TASK BRIEF — Pictures are not part of the answer. Return the lines from the one containing "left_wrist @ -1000" through the end of the data, both included, exactly as they appear.

SOURCE DATA —
• • •

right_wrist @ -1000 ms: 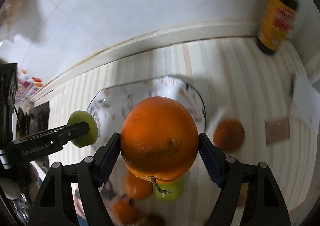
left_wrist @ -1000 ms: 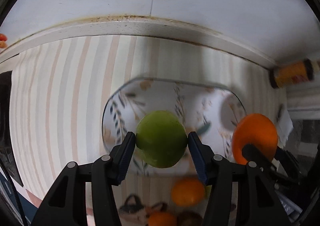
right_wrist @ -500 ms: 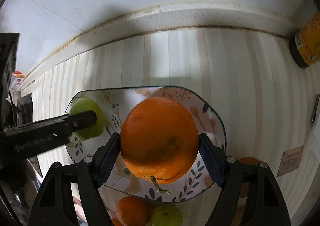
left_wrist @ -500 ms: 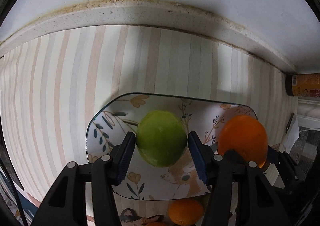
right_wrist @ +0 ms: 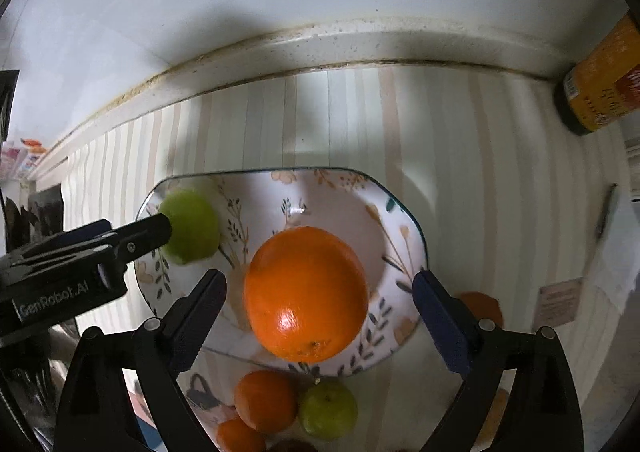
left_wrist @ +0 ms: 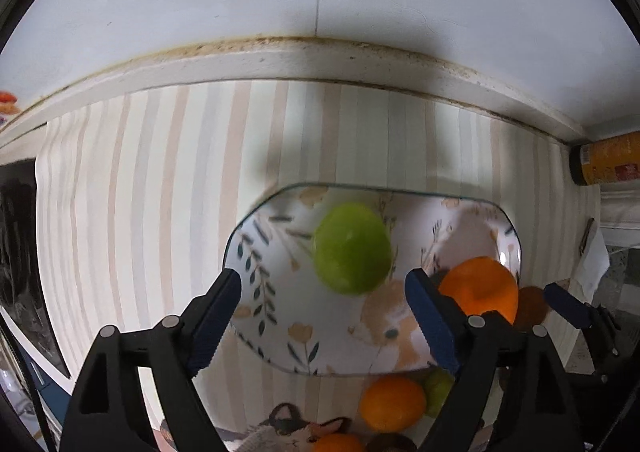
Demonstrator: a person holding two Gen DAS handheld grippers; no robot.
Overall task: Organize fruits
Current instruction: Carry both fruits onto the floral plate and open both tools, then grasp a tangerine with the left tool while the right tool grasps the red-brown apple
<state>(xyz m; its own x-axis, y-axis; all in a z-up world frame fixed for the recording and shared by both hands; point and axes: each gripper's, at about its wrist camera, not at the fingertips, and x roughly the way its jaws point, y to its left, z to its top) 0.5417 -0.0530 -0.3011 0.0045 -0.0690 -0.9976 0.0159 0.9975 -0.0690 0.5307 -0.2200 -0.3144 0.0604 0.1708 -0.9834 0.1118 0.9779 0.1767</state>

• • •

TASK SOLUTION —
left_wrist @ -1000 ms: 
right_wrist @ -500 ms: 
left_wrist @ -500 ms: 
right_wrist @ +0 ms: 
left_wrist @ +0 ms: 
Demonstrator: a person holding two Gen DAS handheld grippers; no robot.
Overall task: Organize fruits
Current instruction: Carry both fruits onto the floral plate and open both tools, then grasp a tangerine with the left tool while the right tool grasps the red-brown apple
<state>(xyz m; its own x-axis, y-axis; all in a z-up world frame fixed for the recording and shared by both hands; point and axes: each gripper's, at about its wrist camera, not at the fingertips, and x roughly the way its jaws point, y to its left, z to its top) 0.5417 -0.0530 -0.3011 0.0045 -0.0690 -0.9976 0.0159 0.9975 -0.0690 0.5307 -0.2200 -0.3144 0.0604 0.1708 -0.9834 0.1118 0.9779 0.1767</state>

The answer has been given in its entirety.